Lemaître had considered joining the Jesuits or the Benedictines, but finally decided to prepare instead for the diocesan priesthood.[14] Between 1920 and 1923 he was a student at the Maison Saint-Rombaut, the seminary for "late vocations" (i.e., mature students for the priesthood) of the Archdiocese of Mechelen. It was during his spare time at the seminary that Lemaître learned the general theory of relativity. He was ordained as a priest on 22 September 1923 by Cardinal Mercier.[15][16] As a diocesan priest in French-speaking Belgium, he was known as "Abbé Lemaître".

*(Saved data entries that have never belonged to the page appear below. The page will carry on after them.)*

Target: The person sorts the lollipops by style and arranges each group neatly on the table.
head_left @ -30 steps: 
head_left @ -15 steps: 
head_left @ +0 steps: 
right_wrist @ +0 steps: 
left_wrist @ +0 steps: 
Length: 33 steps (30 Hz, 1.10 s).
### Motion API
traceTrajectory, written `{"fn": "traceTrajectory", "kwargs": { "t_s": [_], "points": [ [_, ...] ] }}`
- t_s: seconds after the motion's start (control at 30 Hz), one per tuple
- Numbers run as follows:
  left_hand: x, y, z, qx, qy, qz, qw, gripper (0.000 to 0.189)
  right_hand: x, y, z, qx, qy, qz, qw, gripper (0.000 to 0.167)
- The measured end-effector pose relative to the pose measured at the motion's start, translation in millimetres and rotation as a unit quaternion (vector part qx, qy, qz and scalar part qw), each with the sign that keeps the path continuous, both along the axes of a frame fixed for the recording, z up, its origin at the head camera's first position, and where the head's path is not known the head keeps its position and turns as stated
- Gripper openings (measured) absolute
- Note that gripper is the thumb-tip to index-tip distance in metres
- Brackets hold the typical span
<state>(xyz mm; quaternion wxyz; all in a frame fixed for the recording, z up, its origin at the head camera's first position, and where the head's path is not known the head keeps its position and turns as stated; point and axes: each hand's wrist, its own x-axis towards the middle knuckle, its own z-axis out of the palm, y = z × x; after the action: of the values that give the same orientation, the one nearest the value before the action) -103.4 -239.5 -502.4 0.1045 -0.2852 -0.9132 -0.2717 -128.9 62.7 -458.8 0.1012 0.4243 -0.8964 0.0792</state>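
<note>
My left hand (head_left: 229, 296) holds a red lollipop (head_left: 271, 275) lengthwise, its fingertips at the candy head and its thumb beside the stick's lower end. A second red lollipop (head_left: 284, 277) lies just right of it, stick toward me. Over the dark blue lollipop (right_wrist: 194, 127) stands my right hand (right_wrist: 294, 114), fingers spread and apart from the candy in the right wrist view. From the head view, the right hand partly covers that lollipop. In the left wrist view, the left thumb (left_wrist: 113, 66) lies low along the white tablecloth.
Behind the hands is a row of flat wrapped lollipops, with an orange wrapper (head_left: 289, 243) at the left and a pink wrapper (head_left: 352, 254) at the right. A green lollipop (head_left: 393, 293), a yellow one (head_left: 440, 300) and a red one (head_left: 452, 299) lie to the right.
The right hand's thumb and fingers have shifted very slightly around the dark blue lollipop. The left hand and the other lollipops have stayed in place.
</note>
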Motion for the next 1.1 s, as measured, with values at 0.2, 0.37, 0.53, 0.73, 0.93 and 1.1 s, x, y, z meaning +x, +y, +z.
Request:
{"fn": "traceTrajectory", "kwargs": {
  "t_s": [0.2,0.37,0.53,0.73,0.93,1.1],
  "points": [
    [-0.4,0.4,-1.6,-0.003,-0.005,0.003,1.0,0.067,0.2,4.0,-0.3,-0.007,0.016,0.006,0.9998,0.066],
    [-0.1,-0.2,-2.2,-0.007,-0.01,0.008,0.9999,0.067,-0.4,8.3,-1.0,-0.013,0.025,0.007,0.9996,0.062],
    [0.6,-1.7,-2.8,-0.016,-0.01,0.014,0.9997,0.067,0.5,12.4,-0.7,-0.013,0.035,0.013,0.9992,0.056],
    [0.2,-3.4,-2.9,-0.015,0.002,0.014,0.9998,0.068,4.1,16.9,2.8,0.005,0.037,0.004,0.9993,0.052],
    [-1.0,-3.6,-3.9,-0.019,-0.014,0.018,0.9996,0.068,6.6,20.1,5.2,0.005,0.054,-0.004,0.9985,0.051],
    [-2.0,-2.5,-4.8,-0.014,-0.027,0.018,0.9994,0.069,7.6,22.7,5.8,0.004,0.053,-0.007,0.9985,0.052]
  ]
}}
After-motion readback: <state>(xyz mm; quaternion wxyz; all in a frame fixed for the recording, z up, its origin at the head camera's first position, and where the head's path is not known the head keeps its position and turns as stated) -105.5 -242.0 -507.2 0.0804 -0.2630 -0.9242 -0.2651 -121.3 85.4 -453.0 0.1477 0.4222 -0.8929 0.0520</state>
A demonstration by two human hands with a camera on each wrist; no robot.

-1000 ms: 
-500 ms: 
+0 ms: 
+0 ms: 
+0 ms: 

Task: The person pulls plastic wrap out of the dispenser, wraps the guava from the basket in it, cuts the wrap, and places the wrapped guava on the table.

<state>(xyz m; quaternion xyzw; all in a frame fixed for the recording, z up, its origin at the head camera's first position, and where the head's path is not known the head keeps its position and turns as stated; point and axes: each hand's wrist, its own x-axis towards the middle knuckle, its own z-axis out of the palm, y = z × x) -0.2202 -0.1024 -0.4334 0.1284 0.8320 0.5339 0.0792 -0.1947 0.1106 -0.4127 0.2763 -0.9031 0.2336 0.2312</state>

At the seminary, Lemaître joined the Fraternité sacerdotale des Amis de Jésus ("Priestly fraternity of the Friends of Jesus"), which had been created by Cardinal Mercier to promote the spiritual life of select diocesan priests and which was established canonically by his successor, Cardinal Jozef-Ernest van Roey. As a member of the fraternity, Lemaître took vows of chastity, poverty, and obedience, as well as special votum immolationis ("vow of immolation") promising complete submission to the person of Christ. In the spirit of the fraternity, Lemaître did not discuss his involvement with the Amis de Jésus outside of the group, but he regularly made silent retreats in a house called Regina Pacis ("Queen of Peace") in Schilde, near Antwerp, and also undertook translations of the mystical works of John of Ruusbroec.[17]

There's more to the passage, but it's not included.